En amont – et sans parler de ce qui concerne la loi, les mentalités, les représentations sociales et la demande –, son infrastructure nécessite des laboratoire, des techniciens et des institutions hospitalières spécialisées, répondant pour partie à des besoins-prétextes bien réels (la pollution chimique amenant de plus en plus de cas de stérilité ou de déficiences spermatiques), ainsi que du sperme (bientôt peut-être des ovules, puisque l’on est en passe d’utiliser un seul ovule pour créer plusieurs gamètes) et tout le travail de classification et de rentabilité autour de sa récolte et de sa distribution.
En aval, ce dispositif conduira à l’utilisation de larges produits dérivés (thérapies géniques, DPI, voire utérus artificiel, etc.), à des techniques de conservation des spermatozoïdes ou des gamètes, ou encore à l’utilisation des embryons surnuméraires à des fins de recherches (qui concernent souvent les techniques dérivées) ou pour la production de cellules souches. Or, à des degrés divers, tout cela est en ordre de bataille : notamment, en aval, le DPI et, désormais, les thérapies géniques (grâce au développement récent de l’outil « crispr cas 9 ») sont parfaitement au point, même s’il reste des limites (énormes) dans la connaissance des interactions entre gènes, de leur activation ; et la recherche sur les utérus artificiels – qui a notamment pour prétexte le sauvetage des grands prématurés – avance à grands pas.
La fin de l’adoption ?
La consommation de la PMA est le nœud du processus : son augmentation rendra l’infrastructure en amont rentable et plus efficace, et nourrira les produits dérivés, les rendant, là encore, plus rentables et plus efficaces. De plus, concourant avec la panique hygiéniste à laquelle se réduit actuellement la question environnementale, on fait du désir d’enfant un droit à assouvir (comme, par exemple, on en a fait un de l’accès à l’Internet) et un enjeu d’égalité ou de non-discrimination : on légitime, on adoube la technologie, pendant que tout le reste de la structure technique (la pollution qui rend stérile) et économique (les exigences de production et de consommation qui tendent à faire de la naissance de l’enfant un obstacle imprévisible et difficile à gérer s’il n’est pas planifié) la rendent « utile ». Les alternatives disparaissent aussi. En effet, le nombre d’enfants disponibles à l’adoption s’effondre, puisque la contraception est devenue très efficace et que l’avortement, de moins en moins inconfortable, tend à être considéré (dans la loi et dans les usages) comme un moyen de régler de nombreux problèmes sociaux (de la poursuite d’une carrière à la prise en charge de la pauvreté et des inégalités de genre), ainsi que comme un moyen de contraception de dernier recours, alors qu’il relève d’une logique et a des implications morales tout à fait différentes.

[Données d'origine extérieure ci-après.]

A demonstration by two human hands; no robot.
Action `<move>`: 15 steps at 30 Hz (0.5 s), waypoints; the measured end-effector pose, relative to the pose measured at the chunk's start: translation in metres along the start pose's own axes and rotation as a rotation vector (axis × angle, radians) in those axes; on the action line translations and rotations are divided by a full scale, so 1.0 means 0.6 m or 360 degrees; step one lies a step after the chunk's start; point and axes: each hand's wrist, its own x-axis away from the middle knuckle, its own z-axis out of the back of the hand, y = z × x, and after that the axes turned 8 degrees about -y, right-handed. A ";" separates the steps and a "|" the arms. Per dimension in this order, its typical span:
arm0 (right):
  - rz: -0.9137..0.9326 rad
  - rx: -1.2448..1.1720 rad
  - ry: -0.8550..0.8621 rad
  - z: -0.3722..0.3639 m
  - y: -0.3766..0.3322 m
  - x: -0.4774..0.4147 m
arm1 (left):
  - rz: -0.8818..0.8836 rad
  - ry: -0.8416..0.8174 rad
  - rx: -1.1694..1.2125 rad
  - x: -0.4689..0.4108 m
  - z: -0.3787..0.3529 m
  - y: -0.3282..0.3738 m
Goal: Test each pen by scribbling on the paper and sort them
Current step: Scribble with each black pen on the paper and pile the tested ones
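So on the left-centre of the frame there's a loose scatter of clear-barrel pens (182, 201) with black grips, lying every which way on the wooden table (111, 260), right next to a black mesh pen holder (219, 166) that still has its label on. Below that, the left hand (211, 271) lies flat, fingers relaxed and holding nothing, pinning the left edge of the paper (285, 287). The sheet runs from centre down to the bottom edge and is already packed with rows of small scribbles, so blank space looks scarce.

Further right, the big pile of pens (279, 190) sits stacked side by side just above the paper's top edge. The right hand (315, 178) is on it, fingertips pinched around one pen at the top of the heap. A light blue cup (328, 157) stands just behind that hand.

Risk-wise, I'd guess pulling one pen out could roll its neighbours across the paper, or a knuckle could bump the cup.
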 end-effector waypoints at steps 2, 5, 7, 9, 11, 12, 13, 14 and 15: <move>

L’adoption – l’une des plus nobles institutions des société humaines – est en retour délégitimée : puisque l’enfant n’est pas choisi, que ses gènes, tout autant que ses « origines », sont « suspects », que la procédure « d’acquisition » est longue, lourde et empreinte de méfiance vis-à-vis des adoptants, et que cet enfant n’offre pas les sensations inconfortables mais exaltantes de la grossesse ou de son développement en très bas âge, il ne correspond plus aux attentes consuméristes de la plupart des gens. D’autant que, tests de paternité et procès aidant, l’on a tendance à considérer que la filiation est génétique, chimique, plutôt qu’existentielle et affective – ce que vient d’ailleurs confirmer l’extension d’usage de la PMA. Contrairement à l’adoption, celle-ci permet à la fois la grossesse, le nourrisson, le contrôle « qualité » du processus et des caractéristiques génétiques de l’enfant, que l’on peut génétiquement intégrer dans l’histoire familiale… […]

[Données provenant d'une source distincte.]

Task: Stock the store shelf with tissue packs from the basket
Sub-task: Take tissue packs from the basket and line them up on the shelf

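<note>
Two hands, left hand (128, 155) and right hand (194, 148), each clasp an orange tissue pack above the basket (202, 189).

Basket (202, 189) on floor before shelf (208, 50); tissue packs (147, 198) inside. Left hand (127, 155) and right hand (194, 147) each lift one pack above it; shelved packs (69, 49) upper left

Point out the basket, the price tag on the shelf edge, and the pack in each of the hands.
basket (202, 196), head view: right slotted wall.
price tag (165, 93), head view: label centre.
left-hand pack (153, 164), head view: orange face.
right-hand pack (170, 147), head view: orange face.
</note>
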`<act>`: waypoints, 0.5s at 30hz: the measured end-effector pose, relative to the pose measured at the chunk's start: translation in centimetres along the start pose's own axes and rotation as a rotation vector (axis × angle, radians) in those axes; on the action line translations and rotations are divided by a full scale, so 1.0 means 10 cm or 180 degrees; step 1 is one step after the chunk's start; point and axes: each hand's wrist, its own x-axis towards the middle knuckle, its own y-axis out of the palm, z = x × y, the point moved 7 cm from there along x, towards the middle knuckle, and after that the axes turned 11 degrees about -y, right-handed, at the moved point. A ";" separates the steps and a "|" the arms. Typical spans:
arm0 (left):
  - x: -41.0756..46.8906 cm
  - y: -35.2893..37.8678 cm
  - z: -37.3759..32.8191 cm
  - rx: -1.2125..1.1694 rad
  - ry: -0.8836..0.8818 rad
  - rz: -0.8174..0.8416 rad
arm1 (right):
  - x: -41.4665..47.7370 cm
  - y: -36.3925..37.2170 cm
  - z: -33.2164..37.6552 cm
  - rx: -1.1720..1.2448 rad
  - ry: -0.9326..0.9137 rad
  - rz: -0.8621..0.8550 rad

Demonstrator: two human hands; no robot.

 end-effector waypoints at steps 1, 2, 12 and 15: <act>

Car, à l’ombre de la PMA et de l’ingénierie génétique, il y a le contrôle de la reproduction par la seule institution qui en a le pouvoir : l’Etat. Peu importe que les institutions qui pratiquent les biotechnologies soient privées ou publiques, c’est l’Etat qui garde la main sur ce qu’elles peuvent ou ne peuvent pas faire, même en termes de financement des programmes de recherche. L’Etat est par essence une institution qui considère sa population comme un cheptel dont il pavera l’enfer de ses bonnes intentions.

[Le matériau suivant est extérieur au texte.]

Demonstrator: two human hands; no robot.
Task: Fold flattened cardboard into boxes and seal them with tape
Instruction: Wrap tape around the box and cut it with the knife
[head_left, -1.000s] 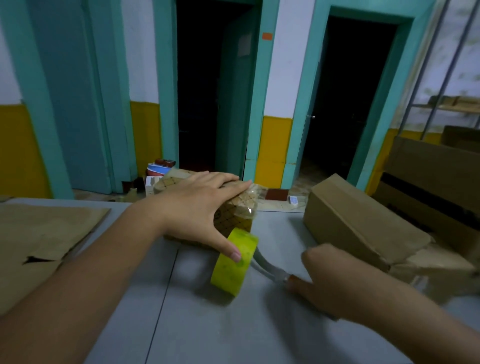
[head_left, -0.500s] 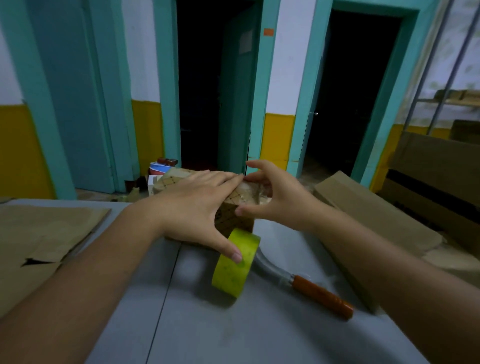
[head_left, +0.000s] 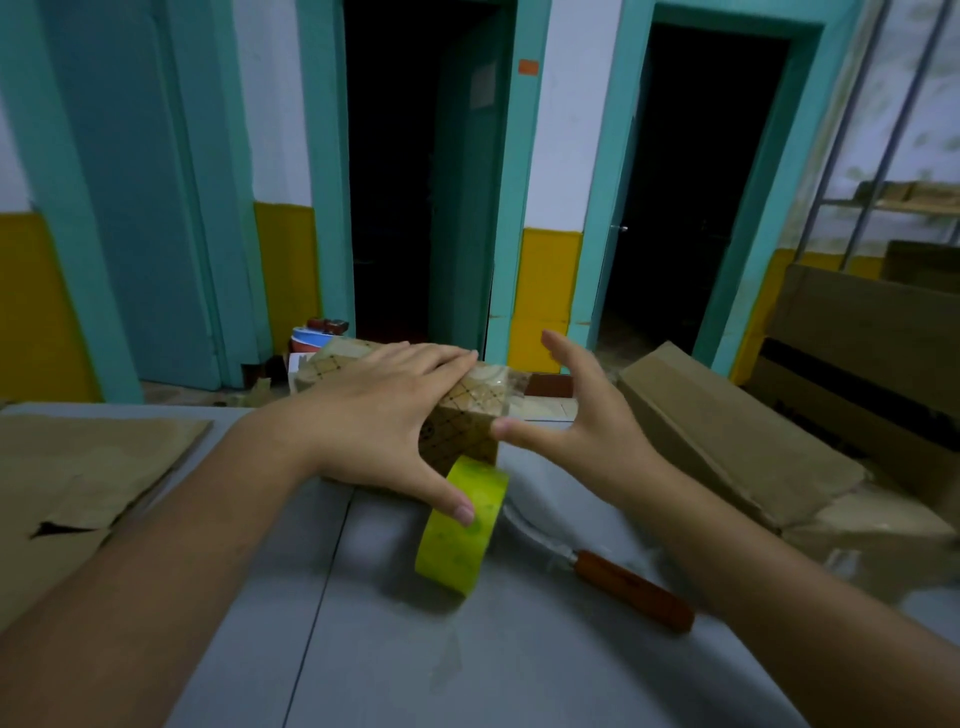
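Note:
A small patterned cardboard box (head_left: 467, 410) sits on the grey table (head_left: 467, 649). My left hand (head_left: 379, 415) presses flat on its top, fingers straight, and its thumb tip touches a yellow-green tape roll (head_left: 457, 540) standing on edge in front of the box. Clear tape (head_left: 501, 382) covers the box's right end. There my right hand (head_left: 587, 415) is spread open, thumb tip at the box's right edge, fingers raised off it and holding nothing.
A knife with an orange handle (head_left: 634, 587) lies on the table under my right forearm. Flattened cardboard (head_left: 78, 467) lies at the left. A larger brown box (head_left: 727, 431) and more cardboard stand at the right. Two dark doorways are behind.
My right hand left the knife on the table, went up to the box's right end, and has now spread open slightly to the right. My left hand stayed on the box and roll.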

L’essence du processus qui a permis à l’Etat de devenir ce qu’il est a été la dépossession des populations de leurs communaux ; l’Etat est une machine à confisquer ce qui n’appartient à personne, et ce qui est fait par chacun, pour pouvoir le redistribuer, ou non, à qui bon sert ses intérêts. Les communaux étaient jadis des terres que les pauvres utilisaient pour faire paître un animal domestique ou récolter du bois de chauffage, souvent aussi une mémoire et une langue, ou encore une manière d’organiser une communauté politique ; ils sont devenus récemment un ensemble de savoirs et de savoir-faire pratiques remis dans les mains du marché, médiés par le marché et l’administration. Faut-il donc que faire des enfants bascule à son tour dans ce que l’Etat fait de mieux : rendre dépendant ?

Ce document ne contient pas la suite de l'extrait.